##### DATASET EXCERPTS

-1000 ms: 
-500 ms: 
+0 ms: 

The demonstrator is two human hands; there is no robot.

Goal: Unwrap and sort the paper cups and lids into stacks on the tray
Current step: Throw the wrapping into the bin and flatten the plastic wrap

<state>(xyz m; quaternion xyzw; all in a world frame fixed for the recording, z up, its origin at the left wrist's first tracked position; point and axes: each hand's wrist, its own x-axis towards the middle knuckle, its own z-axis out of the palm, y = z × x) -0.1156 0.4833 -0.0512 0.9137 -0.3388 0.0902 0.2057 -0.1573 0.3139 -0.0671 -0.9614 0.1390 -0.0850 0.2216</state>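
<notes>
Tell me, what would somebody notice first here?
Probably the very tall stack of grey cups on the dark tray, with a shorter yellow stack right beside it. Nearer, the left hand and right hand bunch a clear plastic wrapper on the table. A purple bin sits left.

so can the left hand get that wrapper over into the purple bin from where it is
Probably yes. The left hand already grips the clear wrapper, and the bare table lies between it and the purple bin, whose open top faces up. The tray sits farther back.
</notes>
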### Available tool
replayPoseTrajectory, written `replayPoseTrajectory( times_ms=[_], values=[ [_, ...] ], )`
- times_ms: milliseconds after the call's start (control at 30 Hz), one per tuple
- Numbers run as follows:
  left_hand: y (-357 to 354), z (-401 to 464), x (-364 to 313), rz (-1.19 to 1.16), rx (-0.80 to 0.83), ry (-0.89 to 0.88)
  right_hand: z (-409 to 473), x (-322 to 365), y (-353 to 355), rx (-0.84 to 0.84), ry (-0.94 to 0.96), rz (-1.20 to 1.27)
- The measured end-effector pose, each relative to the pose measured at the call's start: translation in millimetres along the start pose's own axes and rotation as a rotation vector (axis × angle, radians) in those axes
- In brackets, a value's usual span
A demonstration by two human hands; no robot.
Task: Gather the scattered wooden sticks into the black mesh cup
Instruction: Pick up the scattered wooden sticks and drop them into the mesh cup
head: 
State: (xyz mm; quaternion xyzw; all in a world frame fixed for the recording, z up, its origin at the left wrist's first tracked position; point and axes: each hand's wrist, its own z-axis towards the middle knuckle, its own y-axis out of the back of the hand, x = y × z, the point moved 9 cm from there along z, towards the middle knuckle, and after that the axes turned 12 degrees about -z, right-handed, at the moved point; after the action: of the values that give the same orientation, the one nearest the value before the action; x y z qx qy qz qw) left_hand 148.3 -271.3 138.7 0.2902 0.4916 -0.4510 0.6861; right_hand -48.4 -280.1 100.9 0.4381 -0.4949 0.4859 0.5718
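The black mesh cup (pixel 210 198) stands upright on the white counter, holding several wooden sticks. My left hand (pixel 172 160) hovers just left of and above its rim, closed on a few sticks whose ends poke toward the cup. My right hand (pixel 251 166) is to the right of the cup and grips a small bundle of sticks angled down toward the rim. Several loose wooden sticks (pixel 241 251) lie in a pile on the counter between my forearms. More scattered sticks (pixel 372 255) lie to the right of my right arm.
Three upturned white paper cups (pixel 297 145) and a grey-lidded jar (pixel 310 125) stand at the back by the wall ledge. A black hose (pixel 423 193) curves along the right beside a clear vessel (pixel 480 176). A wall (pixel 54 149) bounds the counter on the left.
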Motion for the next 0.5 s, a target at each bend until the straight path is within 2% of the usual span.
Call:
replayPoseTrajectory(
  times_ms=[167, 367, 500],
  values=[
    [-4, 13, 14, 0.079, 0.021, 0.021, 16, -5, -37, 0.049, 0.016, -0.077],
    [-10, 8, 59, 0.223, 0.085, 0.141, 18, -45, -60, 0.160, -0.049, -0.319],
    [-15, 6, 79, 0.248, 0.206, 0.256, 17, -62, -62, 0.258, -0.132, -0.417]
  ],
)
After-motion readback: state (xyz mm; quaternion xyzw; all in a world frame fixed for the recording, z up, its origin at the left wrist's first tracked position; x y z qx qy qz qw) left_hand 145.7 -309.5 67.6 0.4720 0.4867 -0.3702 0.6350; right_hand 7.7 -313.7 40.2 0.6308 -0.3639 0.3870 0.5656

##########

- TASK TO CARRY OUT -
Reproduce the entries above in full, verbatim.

- RESPONSE TO THIS EXERCISE -
-1000 ms: 
-500 ms: 
+0 ms: 

The demonstrator is two human hands; there is no robot.

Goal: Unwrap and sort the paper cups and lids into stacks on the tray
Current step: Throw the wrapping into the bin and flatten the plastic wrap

<state>(xyz m; quaternion xyzw; all in a world frame fixed for the recording, z up, its origin at the left wrist's first tracked position; point and axes: each hand's wrist, its own x-axis towards the middle knuckle, its own z-axis out of the palm, y = z × x) -0.1156 0.4833 -0.0512 0.9137 -0.3388 0.0902 0.2057 -0.1573 0.3139 -0.0671 -0.9614 0.1390 -0.0850 0.2216</state>
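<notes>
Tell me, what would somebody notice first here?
Probably the very tall stack of grey cups on the dark tray, with a shorter yellow stack right beside it. Nearer, the left hand and right hand bunch a clear plastic wrapper on the table. A purple bin sits left.

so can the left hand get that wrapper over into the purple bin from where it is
Probably yes. The left hand already grips the clear wrapper, and the bare table lies between it and the purple bin, whose open top faces up. The tray sits farther back.
</notes>
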### Available tool
replayPoseTrajectory, written `replayPoseTrajectory( times_ms=[_], values=[ [_, ...] ], )`
- times_ms: milliseconds after the call's start (control at 30 Hz), one per tuple
- Numbers run as follows:
  left_hand: y (-357 to 354), z (-401 to 464), x (-364 to 313), rz (-1.19 to 1.16), rx (-0.80 to 0.83), ry (-0.89 to 0.88)
  right_hand: z (-409 to 473), x (-322 to 365), y (-353 to 355), rx (-0.84 to 0.84), ry (-0.94 to 0.96), rz (-1.20 to 1.27)
- The measured end-effector pose, each relative to the pose measured at the call's start: translation in millimetres along the start pose's own axes and rotation as a rotation vector (axis × angle, radians) in those axes
- In brackets, a value's usual span
A demonstration by two human hands; no robot.
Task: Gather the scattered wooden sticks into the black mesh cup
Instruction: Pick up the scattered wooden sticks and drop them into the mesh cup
head: 
State: (xyz mm; quaternion xyzw; all in a world frame fixed for the recording, z up, its origin at the left wrist's first tracked position; point and axes: each hand's wrist, its own z-axis towards the middle knuckle, its own y-axis out of the back of the hand, x = y × z, the point moved 9 cm from there along z, towards the middle knuckle, and after that the axes turned 12 degrees about -z, right-handed, at the moved point; after the action: of the values that give the same orientation, the one nearest the value before the action; x y z qx qy qz qw) left_hand 148.3 -271.3 138.7 0.2902 0.4916 -0.4510 0.6861; right_hand -48.4 -280.1 100.9 0.4381 -0.4949 0.4859 0.5718
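The black mesh cup (pixel 210 198) stands upright on the white counter, holding several wooden sticks. My left hand (pixel 172 160) hovers just left of and above its rim, closed on a few sticks whose ends poke toward the cup. My right hand (pixel 251 166) is to the right of the cup and grips a small bundle of sticks angled down toward the rim. Several loose wooden sticks (pixel 241 251) lie in a pile on the counter between my forearms. More scattered sticks (pixel 372 255) lie to the right of my right arm.
Three upturned white paper cups (pixel 297 145) and a grey-lidded jar (pixel 310 125) stand at the back by the wall ledge. A black hose (pixel 423 193) curves along the right beside a clear vessel (pixel 480 176). A wall (pixel 54 149) bounds the counter on the left.
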Motion for the next 0.5 s, a target at each bend until the straight path is within 2% of the usual span.
Call:
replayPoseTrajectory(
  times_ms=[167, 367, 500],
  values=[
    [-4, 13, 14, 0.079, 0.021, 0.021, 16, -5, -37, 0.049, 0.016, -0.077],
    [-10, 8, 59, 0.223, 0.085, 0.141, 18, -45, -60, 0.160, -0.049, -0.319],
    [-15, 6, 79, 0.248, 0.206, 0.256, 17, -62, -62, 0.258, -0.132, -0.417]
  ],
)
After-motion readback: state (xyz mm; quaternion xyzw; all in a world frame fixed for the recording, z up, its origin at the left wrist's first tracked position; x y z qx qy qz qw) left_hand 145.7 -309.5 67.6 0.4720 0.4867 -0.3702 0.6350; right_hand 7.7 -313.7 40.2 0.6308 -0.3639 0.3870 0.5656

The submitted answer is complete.